Assigned task — Which lines below include the string "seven"? Please show each one.

* * *

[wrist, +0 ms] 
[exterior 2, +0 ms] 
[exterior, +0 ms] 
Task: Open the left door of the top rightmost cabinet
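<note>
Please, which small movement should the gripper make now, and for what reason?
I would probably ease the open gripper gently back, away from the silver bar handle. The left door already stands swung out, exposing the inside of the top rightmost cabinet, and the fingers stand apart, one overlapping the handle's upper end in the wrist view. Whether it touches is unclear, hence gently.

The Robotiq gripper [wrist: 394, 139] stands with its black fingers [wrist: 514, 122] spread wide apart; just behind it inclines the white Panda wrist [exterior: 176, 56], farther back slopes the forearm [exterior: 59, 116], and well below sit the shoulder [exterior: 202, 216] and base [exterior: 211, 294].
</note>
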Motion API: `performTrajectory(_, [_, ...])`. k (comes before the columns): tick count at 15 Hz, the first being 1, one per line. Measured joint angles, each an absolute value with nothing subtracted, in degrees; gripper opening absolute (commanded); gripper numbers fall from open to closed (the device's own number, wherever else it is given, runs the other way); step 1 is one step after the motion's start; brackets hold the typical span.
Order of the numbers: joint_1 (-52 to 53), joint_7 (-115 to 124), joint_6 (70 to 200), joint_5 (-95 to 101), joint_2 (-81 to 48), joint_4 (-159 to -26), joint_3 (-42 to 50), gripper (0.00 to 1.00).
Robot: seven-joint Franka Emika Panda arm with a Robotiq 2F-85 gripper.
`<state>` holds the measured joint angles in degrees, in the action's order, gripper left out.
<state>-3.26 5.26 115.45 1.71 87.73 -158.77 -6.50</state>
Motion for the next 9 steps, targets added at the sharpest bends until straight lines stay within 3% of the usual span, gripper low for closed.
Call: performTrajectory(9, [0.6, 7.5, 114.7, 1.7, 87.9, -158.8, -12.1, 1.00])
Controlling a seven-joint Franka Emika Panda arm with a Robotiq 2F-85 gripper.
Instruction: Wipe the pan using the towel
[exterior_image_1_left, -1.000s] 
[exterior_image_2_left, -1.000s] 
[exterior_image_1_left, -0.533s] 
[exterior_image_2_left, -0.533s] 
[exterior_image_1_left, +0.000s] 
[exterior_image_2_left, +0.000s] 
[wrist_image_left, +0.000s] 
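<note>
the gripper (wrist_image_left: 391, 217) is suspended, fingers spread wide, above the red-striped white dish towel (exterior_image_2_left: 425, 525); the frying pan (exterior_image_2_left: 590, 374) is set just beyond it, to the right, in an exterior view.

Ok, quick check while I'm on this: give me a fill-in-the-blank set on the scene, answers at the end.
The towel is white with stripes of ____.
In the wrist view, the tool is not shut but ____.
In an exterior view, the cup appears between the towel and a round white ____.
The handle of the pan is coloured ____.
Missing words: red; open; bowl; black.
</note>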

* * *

The completed task —
Robot: seven-joint Franka Emika Panda arm with a Robotiq 2F-85 gripper.
Controlling a seven-joint Franka Emika Panda arm with a Robotiq 2F-85 gripper.

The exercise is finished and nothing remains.